All of lore.kernel.org
 help / color / mirror / Atom feed
From: Marcelo Tosatti <mtosatti@redhat.com>
To: Igor Mammedov <imammedo@redhat.com>
Cc: aarcange@redhat.com, peter.maydell@linaro.org, gleb@redhat.com,
	quintela@redhat.com, jan.kiszka@siemens.com,
	qemu-devel@nongnu.org, aliguori@amazon.com, pbonzini@redhat.com,
	afaerber@suse.de, rth@twiddle.net
Subject: Re: [Qemu-devel] [RFC PATCH] pc: align gpa<->hpa on 1GB boundary by splitting RAM on several regions
Date: Tue, 29 Oct 2013 19:38:44 -0200	[thread overview]
Message-ID: <20131029213844.GB32615@amt.cnet> (raw)
In-Reply-To: <1383070729-19427-1-git-send-email-imammedo@redhat.com>

On Tue, Oct 29, 2013 at 07:18:49PM +0100, Igor Mammedov wrote:
> Otherwise 1GB TLBs cannot be cached for the range.
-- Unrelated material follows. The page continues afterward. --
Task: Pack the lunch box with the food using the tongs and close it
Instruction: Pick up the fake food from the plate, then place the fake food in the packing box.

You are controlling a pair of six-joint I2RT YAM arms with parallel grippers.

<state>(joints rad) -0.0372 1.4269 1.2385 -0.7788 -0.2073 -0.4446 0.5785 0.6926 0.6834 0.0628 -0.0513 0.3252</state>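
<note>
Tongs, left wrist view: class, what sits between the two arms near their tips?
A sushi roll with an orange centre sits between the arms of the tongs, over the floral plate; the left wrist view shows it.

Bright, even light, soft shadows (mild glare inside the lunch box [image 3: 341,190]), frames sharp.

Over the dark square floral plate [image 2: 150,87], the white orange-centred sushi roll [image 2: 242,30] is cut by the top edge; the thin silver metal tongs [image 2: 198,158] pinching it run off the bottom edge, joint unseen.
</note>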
This fails to back non-1GB-aligned gpas, but 2MB aligned, with 2MB large
pages.

Since hugetlbfs allocation is static, it requires the user to inform
different 1GB and 2MB sized hugetlbfs mount points (with proper number
of corresponding hugetlbfs pages allocated). This is incompatible with
the current command line, and i'd like to see this problem handled in a
way that is command line backwards compatible.

Also, if the argument for one-to-one mapping between dimms and linear host
virtual address sections holds, it means virtual DIMMs must be
partitioned into whatever hugepage alignment is necessary (and in
that case, why they can't be partitioned similarly with the memory
region aliases?).

> PS:
> as side effect we are not wasting ~1Gb of memory if
> 1Gb hugepages are used and -m "hpagesize(in Mb)*n + 1"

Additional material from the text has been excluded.